### [TASK REQUIREMENTS]
Pull out every line from the listing that has the word "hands".

### [LISTED RECORDS]
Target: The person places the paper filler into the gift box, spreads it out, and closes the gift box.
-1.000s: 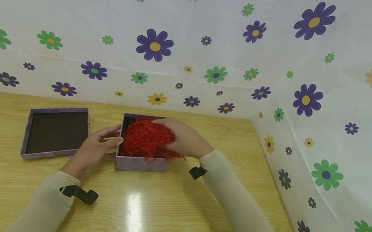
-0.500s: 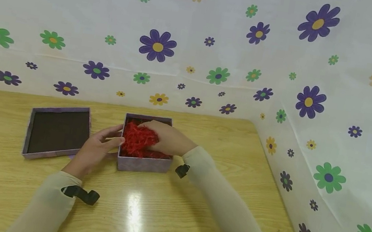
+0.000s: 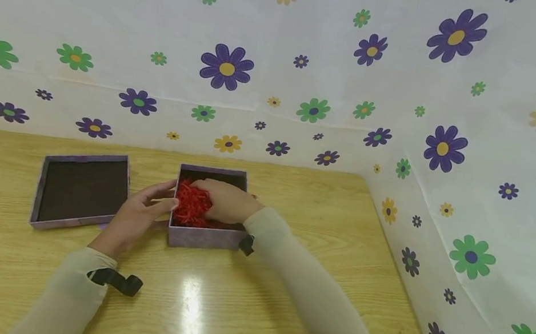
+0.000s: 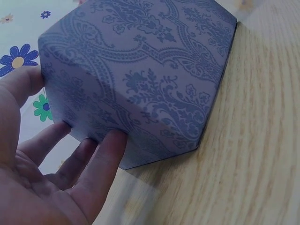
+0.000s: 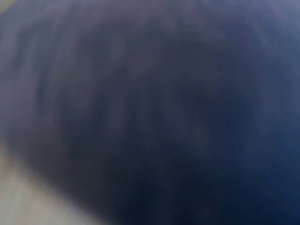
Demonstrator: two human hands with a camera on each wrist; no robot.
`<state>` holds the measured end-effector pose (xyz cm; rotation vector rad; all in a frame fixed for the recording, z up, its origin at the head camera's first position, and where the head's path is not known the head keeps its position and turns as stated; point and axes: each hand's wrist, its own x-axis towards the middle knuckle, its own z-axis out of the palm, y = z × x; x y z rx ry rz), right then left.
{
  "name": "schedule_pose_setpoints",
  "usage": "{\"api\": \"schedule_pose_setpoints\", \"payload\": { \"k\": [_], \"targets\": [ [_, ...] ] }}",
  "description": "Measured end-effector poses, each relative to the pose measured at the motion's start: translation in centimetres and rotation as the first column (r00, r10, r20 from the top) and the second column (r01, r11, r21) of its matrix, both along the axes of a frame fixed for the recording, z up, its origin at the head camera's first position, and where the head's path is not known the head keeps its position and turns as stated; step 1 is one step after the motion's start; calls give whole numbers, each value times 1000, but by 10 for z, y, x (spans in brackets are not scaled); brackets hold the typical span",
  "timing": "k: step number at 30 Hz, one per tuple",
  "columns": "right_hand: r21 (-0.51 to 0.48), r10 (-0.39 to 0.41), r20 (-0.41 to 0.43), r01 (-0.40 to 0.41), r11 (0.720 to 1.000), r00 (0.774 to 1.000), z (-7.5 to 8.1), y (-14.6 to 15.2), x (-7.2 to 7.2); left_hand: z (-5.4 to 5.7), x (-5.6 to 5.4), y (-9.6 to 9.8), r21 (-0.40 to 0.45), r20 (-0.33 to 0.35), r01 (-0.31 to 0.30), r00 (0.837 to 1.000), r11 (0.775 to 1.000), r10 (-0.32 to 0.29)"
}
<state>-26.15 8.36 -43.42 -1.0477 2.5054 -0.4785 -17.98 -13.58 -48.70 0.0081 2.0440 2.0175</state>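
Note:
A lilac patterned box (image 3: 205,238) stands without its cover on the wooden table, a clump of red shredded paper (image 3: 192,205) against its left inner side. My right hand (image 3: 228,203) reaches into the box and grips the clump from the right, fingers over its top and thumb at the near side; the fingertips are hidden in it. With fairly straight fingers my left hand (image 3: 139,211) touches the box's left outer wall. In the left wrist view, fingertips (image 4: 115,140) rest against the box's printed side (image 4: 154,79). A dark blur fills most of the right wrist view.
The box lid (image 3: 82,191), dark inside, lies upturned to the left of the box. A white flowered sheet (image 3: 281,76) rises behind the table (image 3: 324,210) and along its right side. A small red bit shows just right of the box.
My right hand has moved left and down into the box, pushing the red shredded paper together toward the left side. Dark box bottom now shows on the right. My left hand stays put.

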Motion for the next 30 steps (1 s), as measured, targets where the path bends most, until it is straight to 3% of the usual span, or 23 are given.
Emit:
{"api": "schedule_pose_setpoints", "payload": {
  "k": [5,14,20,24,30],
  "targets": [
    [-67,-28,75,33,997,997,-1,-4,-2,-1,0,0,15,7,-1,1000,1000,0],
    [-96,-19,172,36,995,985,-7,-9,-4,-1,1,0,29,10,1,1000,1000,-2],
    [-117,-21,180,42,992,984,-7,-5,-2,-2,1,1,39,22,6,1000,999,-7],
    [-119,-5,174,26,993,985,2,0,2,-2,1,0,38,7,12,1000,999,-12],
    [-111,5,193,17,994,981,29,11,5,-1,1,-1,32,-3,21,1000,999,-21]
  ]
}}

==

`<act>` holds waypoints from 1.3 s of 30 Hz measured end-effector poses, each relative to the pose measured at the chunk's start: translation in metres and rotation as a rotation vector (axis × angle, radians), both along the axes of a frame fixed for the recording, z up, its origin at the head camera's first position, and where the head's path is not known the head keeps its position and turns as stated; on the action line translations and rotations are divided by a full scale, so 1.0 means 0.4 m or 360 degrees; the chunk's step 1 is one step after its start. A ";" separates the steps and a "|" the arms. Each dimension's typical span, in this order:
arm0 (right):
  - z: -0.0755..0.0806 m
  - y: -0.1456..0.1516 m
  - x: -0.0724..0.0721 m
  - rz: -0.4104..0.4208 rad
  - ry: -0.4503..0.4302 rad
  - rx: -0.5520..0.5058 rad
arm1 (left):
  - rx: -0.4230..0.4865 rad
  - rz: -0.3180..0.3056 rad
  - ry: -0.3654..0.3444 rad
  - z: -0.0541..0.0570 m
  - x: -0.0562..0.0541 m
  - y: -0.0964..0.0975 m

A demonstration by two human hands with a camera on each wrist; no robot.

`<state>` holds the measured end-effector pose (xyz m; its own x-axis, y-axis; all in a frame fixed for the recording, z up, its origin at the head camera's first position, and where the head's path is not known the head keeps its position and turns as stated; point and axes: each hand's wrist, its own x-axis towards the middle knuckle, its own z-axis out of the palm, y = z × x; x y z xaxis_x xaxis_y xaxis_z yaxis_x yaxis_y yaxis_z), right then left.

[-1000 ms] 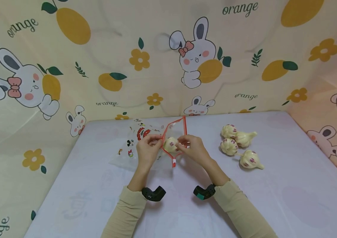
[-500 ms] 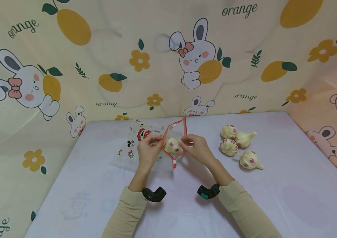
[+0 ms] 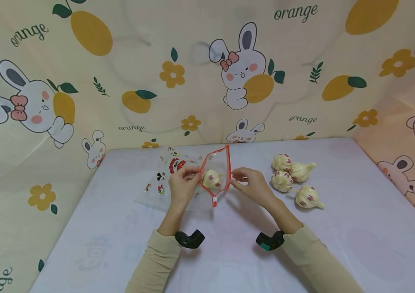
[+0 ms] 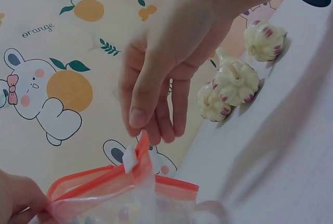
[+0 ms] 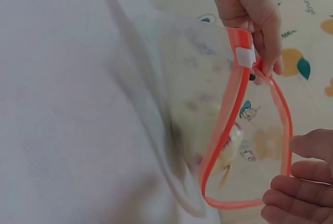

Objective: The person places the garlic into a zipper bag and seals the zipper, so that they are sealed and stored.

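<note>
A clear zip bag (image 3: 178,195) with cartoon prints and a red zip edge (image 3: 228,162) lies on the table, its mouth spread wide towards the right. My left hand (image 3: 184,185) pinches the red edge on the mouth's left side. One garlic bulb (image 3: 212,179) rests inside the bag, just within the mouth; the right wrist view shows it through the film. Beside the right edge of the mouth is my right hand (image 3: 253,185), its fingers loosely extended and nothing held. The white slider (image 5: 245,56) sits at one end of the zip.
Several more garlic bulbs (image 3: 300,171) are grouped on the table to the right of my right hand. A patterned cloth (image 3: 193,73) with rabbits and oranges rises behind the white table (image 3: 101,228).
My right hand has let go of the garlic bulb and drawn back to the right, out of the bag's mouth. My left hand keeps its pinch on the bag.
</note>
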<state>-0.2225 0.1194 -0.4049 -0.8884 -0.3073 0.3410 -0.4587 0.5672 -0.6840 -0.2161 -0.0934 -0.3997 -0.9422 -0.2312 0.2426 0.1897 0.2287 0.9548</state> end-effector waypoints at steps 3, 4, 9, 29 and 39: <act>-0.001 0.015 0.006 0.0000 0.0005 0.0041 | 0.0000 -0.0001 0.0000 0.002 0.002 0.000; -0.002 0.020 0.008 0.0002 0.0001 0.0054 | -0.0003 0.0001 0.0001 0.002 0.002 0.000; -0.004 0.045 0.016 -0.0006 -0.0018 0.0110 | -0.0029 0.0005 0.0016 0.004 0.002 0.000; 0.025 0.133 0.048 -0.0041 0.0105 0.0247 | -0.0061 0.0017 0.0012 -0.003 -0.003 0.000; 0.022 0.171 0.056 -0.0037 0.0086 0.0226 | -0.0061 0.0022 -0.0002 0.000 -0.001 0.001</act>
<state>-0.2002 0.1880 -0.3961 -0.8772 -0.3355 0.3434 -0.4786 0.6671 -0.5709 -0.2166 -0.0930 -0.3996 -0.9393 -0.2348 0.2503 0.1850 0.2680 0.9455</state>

### [FINAL ANSWER]
Demonstrator: two human hands with a camera on each wrist; no robot.
A demonstration by two human hands with a camera on each wrist; no robot.

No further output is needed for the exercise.